**Your objective:**
Of the entries below, return only those lines from the line with "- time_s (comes" to the line with "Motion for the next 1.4", exactly, both included.

**Entries taken from a collection:**
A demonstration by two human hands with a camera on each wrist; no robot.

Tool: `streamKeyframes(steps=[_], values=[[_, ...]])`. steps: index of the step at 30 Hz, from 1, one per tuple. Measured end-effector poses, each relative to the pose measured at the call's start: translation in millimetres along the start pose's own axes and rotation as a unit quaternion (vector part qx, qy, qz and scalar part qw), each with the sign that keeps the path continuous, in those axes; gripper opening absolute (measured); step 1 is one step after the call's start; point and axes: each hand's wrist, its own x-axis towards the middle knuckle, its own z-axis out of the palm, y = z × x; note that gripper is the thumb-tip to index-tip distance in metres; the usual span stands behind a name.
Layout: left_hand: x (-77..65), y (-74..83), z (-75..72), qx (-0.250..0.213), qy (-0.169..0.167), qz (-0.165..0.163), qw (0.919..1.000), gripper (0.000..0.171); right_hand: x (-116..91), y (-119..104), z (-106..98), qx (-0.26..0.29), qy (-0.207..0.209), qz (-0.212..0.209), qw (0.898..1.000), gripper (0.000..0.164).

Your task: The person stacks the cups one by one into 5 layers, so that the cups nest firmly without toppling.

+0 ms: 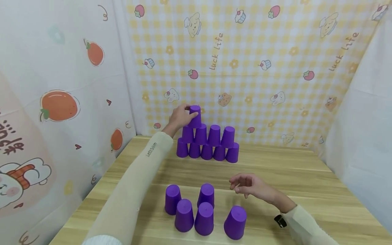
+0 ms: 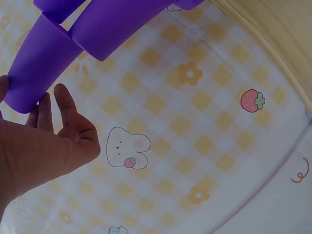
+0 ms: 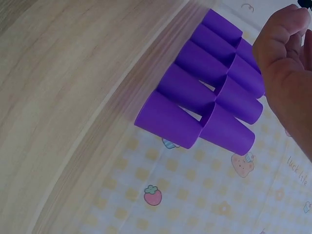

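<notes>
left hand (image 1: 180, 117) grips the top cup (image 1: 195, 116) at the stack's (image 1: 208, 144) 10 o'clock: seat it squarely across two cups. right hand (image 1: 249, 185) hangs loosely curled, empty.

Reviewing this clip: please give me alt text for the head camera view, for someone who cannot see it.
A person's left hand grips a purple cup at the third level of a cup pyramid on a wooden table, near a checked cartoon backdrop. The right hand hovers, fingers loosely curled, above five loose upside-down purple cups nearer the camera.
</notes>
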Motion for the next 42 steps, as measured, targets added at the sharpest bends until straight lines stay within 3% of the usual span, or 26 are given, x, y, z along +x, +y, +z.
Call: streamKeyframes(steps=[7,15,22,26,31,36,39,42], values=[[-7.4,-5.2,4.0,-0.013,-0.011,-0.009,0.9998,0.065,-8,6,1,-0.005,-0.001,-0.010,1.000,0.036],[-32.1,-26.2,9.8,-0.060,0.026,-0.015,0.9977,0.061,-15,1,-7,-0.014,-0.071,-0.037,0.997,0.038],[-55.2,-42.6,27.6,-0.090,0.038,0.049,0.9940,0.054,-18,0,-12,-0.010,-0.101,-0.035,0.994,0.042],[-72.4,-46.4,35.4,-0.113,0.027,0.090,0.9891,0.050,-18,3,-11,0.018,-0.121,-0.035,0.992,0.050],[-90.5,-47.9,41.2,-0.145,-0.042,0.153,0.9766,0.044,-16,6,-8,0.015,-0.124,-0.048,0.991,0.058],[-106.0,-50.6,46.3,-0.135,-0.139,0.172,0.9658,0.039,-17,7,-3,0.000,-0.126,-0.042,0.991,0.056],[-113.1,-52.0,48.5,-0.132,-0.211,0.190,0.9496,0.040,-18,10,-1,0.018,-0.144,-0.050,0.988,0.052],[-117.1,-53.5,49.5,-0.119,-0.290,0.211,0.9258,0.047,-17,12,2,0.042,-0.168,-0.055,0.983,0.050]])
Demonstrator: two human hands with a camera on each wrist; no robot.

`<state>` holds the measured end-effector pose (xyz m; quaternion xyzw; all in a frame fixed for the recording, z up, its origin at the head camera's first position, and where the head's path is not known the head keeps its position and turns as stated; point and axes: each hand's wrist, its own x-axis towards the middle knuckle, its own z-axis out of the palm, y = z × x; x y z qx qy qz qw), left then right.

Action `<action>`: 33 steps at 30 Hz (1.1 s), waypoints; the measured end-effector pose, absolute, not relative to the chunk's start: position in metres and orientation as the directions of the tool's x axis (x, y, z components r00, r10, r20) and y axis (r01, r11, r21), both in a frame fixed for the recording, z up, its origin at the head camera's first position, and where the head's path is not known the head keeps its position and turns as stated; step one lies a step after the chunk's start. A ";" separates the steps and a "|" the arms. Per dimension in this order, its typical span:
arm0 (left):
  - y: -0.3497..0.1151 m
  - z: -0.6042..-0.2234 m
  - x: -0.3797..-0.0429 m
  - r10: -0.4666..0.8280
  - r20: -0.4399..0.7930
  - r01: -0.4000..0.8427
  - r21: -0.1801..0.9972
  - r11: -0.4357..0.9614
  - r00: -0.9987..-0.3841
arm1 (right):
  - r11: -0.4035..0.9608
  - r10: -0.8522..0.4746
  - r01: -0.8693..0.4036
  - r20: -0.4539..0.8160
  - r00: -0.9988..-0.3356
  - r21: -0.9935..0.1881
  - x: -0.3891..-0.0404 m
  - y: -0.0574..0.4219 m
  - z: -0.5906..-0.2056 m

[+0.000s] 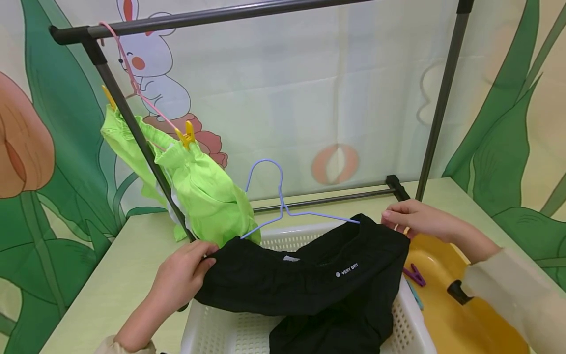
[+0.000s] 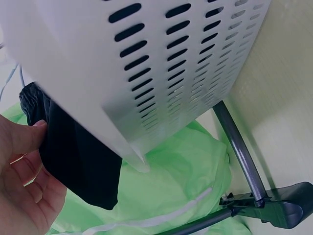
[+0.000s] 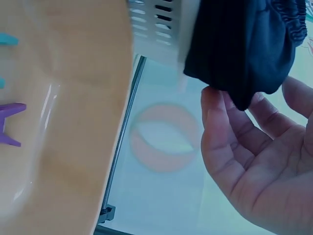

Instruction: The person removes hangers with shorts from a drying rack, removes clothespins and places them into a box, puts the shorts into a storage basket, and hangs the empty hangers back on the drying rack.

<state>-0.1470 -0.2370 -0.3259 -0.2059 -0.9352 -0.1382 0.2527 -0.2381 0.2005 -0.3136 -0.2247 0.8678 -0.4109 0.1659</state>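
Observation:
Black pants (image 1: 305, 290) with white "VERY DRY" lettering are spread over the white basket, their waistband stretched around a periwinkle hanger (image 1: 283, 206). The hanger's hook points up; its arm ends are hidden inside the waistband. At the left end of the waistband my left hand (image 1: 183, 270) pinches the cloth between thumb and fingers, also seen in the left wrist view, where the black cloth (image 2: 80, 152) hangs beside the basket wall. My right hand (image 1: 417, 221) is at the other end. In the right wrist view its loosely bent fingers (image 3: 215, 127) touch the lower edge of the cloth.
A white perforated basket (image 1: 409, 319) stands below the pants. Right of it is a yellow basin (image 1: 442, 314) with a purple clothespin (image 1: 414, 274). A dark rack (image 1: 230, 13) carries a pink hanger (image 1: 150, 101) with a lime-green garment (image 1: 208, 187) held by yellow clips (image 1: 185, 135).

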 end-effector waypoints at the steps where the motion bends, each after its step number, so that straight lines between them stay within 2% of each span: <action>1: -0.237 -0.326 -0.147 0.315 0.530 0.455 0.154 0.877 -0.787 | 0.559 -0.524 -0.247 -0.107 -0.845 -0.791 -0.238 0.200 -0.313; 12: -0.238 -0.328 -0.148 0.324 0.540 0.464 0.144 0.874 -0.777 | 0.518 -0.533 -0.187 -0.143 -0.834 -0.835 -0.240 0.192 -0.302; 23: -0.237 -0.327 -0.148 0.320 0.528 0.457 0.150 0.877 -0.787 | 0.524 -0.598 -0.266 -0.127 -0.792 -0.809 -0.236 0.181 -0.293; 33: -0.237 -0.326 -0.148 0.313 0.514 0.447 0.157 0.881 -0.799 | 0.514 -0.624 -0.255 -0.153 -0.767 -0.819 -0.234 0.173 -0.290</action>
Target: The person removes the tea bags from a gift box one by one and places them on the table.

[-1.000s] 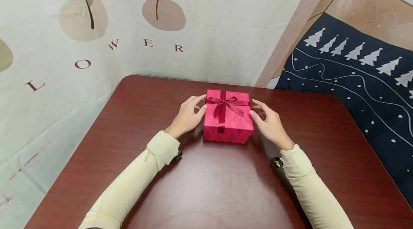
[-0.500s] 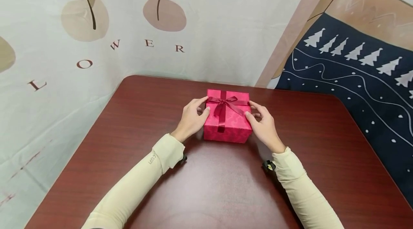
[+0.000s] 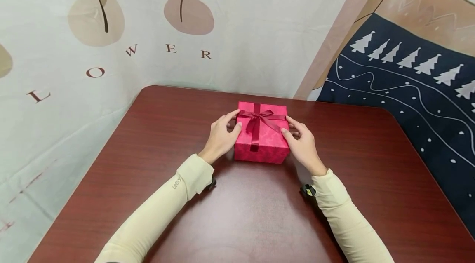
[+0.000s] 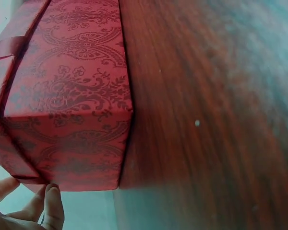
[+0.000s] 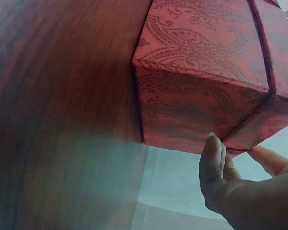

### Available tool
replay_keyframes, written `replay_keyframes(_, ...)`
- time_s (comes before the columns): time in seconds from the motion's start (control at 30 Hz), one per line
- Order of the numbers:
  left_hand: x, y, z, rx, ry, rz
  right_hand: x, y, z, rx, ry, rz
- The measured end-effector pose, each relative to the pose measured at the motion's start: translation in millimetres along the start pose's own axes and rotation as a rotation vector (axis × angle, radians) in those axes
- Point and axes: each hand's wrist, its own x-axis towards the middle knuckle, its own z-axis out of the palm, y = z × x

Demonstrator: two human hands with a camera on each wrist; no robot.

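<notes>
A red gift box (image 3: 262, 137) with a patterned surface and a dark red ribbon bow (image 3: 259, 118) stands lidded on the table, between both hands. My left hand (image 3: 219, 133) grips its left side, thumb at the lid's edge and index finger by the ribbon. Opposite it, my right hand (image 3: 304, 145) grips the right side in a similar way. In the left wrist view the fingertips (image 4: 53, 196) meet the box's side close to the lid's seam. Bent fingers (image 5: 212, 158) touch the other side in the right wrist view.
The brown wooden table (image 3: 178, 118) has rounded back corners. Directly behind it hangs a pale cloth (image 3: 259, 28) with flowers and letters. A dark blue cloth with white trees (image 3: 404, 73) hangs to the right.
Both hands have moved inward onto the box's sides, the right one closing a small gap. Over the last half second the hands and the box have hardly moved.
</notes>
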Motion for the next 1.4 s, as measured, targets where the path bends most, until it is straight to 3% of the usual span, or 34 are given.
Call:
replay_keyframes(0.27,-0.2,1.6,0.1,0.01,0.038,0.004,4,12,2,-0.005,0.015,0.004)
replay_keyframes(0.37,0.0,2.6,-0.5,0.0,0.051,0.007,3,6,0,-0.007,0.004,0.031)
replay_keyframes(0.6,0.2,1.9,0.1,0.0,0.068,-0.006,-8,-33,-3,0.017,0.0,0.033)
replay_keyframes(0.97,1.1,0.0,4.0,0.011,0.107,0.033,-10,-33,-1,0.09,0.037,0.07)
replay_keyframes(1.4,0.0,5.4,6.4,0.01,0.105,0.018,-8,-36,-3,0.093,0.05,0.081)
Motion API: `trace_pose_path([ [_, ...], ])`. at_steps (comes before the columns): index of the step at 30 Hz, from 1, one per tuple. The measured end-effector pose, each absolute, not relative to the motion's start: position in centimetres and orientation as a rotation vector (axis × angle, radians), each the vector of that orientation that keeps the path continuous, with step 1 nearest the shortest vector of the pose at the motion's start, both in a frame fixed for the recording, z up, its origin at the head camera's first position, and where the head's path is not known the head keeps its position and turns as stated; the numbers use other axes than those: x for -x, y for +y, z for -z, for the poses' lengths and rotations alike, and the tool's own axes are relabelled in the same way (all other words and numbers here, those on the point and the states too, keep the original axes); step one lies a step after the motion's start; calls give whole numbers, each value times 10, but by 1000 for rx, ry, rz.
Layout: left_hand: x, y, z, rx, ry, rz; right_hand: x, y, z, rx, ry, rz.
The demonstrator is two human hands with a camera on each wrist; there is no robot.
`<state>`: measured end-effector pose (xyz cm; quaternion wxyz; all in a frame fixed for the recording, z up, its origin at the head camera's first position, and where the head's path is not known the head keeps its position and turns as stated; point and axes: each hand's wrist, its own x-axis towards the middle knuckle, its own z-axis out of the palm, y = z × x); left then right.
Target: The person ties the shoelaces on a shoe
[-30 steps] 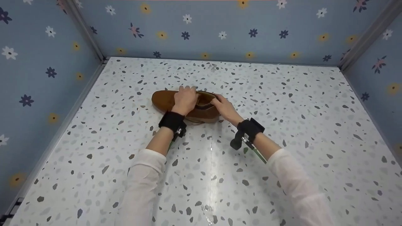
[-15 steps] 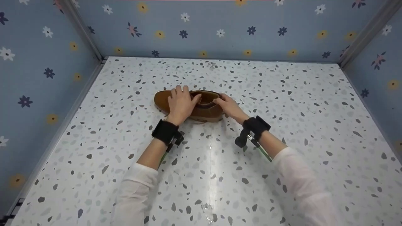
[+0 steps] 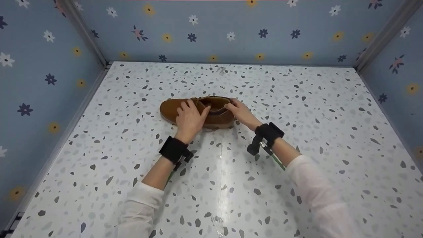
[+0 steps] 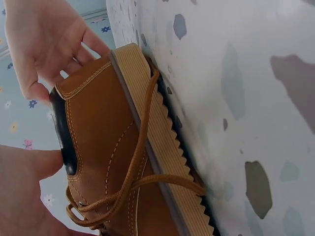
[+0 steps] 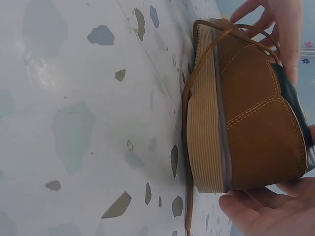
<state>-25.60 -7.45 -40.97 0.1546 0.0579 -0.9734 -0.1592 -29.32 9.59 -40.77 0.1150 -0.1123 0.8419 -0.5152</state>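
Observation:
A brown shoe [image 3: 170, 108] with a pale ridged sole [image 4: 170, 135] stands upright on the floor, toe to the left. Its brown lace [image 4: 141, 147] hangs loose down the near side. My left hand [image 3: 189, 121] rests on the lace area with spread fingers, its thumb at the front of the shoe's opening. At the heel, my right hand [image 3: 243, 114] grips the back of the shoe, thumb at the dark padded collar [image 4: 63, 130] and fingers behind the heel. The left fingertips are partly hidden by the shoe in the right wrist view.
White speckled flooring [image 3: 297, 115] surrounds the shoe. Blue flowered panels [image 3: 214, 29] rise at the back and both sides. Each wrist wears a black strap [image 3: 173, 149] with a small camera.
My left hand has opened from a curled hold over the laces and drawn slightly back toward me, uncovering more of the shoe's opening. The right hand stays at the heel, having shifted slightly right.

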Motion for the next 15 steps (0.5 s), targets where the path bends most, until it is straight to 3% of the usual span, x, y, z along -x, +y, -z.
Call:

**Written answer:**
- time_s (comes before the columns): time in seconds from the motion's start (control at 30 Hz), one per line
- Order of the numbers:
  left_hand: x, y, z, rx, ry, rz
  right_hand: x, y, z, rx, ry, rz
- The measured end-effector pose, each relative to the pose measured at the motion's start: translation in millimetres along the start pose's own axes and rotation as a rotation vector (axis × angle, radians) in those axes
- Point and axes: each hand's wrist, its own x-axis towards the middle knuckle, its own z-axis out of the palm, y = z × x

Demonstrator: two human hands with a camera on each wrist; no robot.

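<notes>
A red gift box (image 3: 262, 137) with a patterned surface and a dark red ribbon bow (image 3: 259, 118) stands lidded on the table, between both hands. My left hand (image 3: 219, 133) grips its left side, thumb at the lid's edge and index finger by the ribbon. Opposite it, my right hand (image 3: 304, 145) grips the right side in a similar way. In the left wrist view the fingertips (image 4: 53, 196) meet the box's side close to the lid's seam. Bent fingers (image 5: 212, 158) touch the other side in the right wrist view.
The brown wooden table (image 3: 178, 118) has rounded back corners. Directly behind it hangs a pale cloth (image 3: 259, 28) with flowers and letters. A dark blue cloth with white trees (image 3: 404, 73) hangs to the right.
Both hands have moved inward onto the box's sides, the right one closing a small gap. Over the last half second the hands and the box have hardly moved.
</notes>
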Motion for the next 1.4 s, as measured, targets where the path bends most, until it is straight to 3% of the usual span, or 34 are given.

This is the complete answer to the exercise.